• _Task_
Across the material below, how many lines contain the word "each"? Give only the number.

------------------------------------------------------------------------

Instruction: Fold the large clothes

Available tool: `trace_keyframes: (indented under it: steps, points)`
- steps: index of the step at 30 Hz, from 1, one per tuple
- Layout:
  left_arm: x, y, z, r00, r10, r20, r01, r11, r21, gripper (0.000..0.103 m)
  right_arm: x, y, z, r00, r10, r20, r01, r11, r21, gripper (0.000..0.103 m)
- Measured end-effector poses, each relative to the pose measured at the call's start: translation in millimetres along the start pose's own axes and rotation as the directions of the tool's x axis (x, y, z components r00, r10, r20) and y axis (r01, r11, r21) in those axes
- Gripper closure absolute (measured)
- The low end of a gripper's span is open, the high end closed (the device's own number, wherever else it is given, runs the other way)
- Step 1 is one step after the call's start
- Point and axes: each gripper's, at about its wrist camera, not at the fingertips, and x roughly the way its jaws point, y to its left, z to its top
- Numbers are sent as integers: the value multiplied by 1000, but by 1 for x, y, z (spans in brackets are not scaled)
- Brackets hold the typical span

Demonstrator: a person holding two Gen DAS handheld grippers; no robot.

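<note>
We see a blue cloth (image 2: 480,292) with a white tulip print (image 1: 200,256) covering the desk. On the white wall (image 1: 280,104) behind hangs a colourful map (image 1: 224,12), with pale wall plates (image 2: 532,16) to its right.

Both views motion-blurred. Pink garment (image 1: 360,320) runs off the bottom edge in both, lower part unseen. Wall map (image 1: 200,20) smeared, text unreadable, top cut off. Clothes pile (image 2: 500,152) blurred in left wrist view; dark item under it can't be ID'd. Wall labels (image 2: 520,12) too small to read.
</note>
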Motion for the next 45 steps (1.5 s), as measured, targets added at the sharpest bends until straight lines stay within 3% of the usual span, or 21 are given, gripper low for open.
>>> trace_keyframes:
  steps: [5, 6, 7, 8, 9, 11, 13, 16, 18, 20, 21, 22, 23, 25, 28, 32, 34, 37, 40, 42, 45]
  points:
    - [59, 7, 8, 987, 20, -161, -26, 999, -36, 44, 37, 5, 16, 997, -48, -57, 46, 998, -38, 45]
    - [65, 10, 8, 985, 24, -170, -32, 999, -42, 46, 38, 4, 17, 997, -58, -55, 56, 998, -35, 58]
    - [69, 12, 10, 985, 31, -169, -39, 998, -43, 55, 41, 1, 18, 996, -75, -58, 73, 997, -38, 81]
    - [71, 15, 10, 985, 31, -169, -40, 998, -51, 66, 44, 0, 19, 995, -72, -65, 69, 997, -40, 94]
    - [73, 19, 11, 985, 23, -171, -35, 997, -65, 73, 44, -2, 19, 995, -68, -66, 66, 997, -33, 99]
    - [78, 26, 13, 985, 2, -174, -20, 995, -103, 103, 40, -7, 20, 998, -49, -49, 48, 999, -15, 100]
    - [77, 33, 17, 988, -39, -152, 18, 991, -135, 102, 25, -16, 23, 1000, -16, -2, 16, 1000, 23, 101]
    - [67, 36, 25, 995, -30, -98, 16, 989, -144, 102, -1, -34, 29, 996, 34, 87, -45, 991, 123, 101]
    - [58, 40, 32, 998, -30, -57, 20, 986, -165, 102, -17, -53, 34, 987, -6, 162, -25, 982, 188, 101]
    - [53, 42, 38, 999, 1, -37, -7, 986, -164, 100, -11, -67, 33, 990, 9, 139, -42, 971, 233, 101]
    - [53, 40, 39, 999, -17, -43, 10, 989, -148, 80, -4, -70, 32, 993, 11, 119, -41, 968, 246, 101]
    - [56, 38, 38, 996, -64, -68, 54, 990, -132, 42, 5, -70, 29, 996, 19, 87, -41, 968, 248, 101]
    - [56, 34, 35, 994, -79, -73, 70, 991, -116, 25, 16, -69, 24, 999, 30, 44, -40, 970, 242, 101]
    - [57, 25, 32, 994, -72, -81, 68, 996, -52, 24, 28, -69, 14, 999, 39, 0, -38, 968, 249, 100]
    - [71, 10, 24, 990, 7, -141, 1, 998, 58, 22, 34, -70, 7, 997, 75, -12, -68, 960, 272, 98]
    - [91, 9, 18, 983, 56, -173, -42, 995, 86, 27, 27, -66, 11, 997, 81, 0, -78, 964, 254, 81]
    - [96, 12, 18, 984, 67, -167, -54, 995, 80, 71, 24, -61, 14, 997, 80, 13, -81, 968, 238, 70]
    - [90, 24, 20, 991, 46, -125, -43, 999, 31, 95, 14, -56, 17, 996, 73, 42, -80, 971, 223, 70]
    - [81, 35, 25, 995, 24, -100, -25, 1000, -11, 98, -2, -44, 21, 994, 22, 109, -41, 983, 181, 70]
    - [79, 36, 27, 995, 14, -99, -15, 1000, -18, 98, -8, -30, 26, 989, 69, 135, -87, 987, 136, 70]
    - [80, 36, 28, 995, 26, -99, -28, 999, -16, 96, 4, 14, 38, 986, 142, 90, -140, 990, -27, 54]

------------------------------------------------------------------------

• _Response below_
2